What you are asked to do – Search the records below for the word "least". Pull out each line that has it.

Excerpted data –
-------
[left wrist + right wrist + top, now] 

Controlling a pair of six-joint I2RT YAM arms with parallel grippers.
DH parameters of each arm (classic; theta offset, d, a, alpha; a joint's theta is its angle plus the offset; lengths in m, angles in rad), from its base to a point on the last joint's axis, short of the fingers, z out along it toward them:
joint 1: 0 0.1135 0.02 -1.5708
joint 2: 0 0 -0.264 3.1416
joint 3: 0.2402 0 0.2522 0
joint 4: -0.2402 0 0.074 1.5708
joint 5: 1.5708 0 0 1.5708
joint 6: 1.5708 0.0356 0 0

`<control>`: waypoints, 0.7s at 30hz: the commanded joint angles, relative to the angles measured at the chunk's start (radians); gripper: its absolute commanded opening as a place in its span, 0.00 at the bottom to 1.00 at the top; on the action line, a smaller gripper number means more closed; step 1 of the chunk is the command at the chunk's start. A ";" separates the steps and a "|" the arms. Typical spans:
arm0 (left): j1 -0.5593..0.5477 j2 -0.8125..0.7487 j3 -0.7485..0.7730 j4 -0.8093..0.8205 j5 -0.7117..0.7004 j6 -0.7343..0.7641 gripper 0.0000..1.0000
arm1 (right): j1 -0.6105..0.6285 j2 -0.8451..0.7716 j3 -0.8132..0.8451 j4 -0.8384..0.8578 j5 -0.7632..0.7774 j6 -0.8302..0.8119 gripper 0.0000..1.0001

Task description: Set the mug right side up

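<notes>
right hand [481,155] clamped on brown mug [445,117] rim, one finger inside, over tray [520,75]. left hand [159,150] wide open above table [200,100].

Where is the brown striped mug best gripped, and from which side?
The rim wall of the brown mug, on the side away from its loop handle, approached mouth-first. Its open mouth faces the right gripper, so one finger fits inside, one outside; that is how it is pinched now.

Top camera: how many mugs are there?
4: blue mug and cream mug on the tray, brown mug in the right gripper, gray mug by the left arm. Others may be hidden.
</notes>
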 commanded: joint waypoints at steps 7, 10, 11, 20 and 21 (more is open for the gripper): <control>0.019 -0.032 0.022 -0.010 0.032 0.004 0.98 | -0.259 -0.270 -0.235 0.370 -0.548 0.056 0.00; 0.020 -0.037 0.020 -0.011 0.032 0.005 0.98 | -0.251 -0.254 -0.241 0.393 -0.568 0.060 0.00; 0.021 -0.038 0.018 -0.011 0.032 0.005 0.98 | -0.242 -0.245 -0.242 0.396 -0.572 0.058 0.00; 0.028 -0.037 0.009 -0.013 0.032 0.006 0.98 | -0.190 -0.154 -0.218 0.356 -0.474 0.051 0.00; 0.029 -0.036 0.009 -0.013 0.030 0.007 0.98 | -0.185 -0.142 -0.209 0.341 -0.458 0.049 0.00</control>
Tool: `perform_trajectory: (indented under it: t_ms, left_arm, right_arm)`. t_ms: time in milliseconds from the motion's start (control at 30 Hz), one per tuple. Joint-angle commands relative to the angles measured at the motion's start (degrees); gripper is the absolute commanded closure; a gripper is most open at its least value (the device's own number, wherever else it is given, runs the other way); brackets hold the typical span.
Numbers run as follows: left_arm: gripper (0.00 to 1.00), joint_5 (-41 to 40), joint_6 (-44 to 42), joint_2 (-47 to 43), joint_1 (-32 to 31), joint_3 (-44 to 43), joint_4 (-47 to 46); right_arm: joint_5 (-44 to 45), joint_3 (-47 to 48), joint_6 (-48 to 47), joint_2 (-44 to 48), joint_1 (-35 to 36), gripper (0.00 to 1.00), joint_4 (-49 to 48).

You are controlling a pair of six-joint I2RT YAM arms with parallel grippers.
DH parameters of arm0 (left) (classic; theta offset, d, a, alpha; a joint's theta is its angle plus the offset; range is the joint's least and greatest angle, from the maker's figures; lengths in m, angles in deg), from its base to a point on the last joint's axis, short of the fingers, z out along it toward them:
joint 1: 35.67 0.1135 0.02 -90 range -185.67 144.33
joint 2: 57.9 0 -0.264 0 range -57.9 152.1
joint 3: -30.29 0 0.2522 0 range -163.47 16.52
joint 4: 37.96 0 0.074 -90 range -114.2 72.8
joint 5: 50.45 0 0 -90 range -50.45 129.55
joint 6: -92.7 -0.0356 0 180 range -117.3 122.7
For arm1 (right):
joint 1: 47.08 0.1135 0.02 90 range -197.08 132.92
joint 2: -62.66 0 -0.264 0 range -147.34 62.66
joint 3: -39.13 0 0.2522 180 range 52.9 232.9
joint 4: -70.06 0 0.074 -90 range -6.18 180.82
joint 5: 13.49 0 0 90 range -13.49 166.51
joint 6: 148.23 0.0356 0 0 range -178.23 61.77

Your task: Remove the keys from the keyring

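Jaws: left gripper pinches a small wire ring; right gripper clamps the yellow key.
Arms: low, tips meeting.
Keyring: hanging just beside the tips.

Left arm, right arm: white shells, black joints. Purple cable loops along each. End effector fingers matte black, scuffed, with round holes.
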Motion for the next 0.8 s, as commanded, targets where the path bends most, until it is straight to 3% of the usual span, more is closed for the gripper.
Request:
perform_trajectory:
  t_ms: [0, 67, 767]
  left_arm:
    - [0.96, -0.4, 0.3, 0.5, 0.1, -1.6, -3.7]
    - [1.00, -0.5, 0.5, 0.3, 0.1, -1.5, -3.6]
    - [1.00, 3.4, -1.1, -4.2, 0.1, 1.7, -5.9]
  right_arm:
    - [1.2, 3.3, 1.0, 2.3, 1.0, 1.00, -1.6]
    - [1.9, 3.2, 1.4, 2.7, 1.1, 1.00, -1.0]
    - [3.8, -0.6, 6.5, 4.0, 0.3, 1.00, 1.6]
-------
Finished task –
Tool: `perform_trajectory: (indented under it: t_ms, left_arm, right_arm)`. t_ms: time in milliseconds from the motion's start (control at 30 Hz), one per tuple. Joint-angle commands relative to the angles measured at the motion's start (degrees); gripper is the absolute commanded closure; a gripper is most open at its least value (the device's own number, wherever else it is given, runs the other way); brackets hold the typical span.
DH parameters of arm0 (left) (classic; theta offset, d, a, alpha; a joint's theta is its angle plus the offset; range is the joint's least and greatest angle, from the maker's figures; lengths in m, angles in deg), from its base to a point on the last joint's axis, short of the fingers, z out along it toward them:

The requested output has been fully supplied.